PROBLEM TO WORK ON ▸
Your output should be the listing itself, repeated exactly.
----- DATA -----
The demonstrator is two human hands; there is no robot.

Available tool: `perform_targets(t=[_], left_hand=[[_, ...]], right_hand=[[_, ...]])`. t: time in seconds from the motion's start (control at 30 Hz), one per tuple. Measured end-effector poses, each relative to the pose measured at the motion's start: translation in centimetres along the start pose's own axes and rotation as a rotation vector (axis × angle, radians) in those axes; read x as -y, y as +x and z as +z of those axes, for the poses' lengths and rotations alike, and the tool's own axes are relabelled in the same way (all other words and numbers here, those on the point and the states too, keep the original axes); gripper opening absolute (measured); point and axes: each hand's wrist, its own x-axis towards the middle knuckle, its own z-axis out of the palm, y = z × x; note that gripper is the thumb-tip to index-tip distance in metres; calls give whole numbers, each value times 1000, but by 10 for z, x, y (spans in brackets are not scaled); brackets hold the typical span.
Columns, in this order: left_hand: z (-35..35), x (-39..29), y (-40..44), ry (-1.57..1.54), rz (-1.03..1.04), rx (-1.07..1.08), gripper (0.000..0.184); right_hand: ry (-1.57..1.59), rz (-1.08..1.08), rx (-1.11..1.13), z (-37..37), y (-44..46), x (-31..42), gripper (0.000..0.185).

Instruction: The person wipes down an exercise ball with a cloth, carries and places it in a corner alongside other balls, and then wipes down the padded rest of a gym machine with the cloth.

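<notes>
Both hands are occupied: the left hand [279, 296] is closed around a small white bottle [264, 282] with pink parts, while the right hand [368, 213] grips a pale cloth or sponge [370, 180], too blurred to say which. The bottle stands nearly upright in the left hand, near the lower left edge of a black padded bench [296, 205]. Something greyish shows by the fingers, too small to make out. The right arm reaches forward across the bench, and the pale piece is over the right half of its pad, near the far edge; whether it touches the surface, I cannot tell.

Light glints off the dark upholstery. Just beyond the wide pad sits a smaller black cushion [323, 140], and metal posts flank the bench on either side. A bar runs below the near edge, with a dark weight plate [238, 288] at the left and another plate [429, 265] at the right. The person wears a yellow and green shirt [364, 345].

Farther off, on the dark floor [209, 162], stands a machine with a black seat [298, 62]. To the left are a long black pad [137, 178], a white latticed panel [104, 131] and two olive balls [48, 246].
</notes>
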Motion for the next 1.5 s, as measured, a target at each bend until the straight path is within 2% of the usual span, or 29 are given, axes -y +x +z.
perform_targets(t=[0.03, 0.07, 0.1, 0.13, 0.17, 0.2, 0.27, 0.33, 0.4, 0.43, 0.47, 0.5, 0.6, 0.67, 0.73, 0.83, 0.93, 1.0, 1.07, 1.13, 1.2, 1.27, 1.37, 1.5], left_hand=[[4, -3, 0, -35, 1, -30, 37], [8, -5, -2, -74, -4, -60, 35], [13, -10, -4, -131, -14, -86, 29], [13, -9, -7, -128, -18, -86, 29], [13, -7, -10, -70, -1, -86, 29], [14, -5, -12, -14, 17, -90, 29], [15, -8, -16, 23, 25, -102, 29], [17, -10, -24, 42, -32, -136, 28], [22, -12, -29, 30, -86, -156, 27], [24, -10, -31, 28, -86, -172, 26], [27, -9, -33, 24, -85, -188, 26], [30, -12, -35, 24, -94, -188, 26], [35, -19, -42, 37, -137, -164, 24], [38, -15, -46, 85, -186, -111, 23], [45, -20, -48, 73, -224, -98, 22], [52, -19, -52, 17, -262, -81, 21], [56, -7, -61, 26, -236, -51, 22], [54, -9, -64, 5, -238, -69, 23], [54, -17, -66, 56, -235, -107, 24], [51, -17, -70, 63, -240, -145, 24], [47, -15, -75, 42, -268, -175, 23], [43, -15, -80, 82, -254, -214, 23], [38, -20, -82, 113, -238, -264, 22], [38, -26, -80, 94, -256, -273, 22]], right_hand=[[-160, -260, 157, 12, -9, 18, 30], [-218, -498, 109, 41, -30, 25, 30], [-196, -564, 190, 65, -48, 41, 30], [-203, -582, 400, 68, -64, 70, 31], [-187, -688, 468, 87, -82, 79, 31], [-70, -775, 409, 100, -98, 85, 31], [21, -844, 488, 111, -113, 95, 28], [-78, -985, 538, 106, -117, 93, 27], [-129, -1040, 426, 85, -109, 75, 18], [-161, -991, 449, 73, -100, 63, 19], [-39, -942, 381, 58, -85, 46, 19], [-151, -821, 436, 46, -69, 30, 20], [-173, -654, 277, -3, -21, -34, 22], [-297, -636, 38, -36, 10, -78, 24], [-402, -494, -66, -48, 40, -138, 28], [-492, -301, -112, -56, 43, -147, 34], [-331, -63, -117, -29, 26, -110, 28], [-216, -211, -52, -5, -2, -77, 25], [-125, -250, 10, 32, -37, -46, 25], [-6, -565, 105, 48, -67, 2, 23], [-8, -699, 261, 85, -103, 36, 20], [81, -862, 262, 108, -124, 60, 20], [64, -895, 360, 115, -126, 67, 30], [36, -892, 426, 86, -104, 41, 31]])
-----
RESPONSE ▸
The demonstrator is two human hands; there is no robot.

Available tool: `perform_targets(t=[_], left_hand=[[_, ...]], right_hand=[[_, ...]])`. t: time in seconds from the motion's start (control at 30 Hz), one per tuple. Measured end-effector poses, each relative to the pose measured at the motion's start: translation in centimetres along the start pose's own axes and rotation as a rotation vector (axis × angle, radians) in those axes; read x as -y, y as +x and z as +z of those axes, for the poses' lengths and rotations alike, and the tool's own axes are relabelled in the same way (all other words and numbers here, those on the point and the states too, keep the original axes); gripper opening absolute (measured); point and axes: each hand's wrist, its own x-axis towards the middle knuckle, its own z-axis out of the palm, y = z × x; note that gripper is the thumb-tip to index-tip distance in metres; calls give whole numbers, each value times 1000, but by 10 for z, x, y (spans in brackets are not scaled); brackets hold the typical span.
Columns, in this order: left_hand: z (-35..35), x (-39..29), y (-40..44), ry (-1.57..1.54), rz (-1.03..1.04), rx (-1.07..1.08), gripper (0.000..0.184); right_hand: ry (-1.57..1.59), rz (-1.08..1.08), rx (-1.11..1.13), z (-37..37), y (-44..46), x (-31..42), gripper (0.000..0.185).

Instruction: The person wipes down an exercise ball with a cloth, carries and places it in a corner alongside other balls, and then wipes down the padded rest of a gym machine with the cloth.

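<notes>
Both hands are occupied: the left hand [279, 296] is closed around a small white bottle [264, 282] with pink parts, while the right hand [368, 213] grips a pale cloth or sponge [370, 180], too blurred to say which. The bottle stands nearly upright in the left hand, near the lower left edge of a black padded bench [296, 205]. Something greyish shows by the fingers, too small to make out. The right arm reaches forward across the bench, and the pale piece is over the right half of its pad, near the far edge; whether it touches the surface, I cannot tell.

Light glints off the dark upholstery. Just beyond the wide pad sits a smaller black cushion [323, 140], and metal posts flank the bench on either side. A bar runs below the near edge, with a dark weight plate [238, 288] at the left and another plate [429, 265] at the right. The person wears a yellow and green shirt [364, 345].

Farther off, on the dark floor [209, 162], stands a machine with a black seat [298, 62]. To the left are a long black pad [137, 178], a white latticed panel [104, 131] and two olive balls [48, 246].
</notes>
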Motion for the next 1.5 s, as measured, a target at each bend until the straight path is within 2% of the usual span, or 29 are given, axes -y +x +z.
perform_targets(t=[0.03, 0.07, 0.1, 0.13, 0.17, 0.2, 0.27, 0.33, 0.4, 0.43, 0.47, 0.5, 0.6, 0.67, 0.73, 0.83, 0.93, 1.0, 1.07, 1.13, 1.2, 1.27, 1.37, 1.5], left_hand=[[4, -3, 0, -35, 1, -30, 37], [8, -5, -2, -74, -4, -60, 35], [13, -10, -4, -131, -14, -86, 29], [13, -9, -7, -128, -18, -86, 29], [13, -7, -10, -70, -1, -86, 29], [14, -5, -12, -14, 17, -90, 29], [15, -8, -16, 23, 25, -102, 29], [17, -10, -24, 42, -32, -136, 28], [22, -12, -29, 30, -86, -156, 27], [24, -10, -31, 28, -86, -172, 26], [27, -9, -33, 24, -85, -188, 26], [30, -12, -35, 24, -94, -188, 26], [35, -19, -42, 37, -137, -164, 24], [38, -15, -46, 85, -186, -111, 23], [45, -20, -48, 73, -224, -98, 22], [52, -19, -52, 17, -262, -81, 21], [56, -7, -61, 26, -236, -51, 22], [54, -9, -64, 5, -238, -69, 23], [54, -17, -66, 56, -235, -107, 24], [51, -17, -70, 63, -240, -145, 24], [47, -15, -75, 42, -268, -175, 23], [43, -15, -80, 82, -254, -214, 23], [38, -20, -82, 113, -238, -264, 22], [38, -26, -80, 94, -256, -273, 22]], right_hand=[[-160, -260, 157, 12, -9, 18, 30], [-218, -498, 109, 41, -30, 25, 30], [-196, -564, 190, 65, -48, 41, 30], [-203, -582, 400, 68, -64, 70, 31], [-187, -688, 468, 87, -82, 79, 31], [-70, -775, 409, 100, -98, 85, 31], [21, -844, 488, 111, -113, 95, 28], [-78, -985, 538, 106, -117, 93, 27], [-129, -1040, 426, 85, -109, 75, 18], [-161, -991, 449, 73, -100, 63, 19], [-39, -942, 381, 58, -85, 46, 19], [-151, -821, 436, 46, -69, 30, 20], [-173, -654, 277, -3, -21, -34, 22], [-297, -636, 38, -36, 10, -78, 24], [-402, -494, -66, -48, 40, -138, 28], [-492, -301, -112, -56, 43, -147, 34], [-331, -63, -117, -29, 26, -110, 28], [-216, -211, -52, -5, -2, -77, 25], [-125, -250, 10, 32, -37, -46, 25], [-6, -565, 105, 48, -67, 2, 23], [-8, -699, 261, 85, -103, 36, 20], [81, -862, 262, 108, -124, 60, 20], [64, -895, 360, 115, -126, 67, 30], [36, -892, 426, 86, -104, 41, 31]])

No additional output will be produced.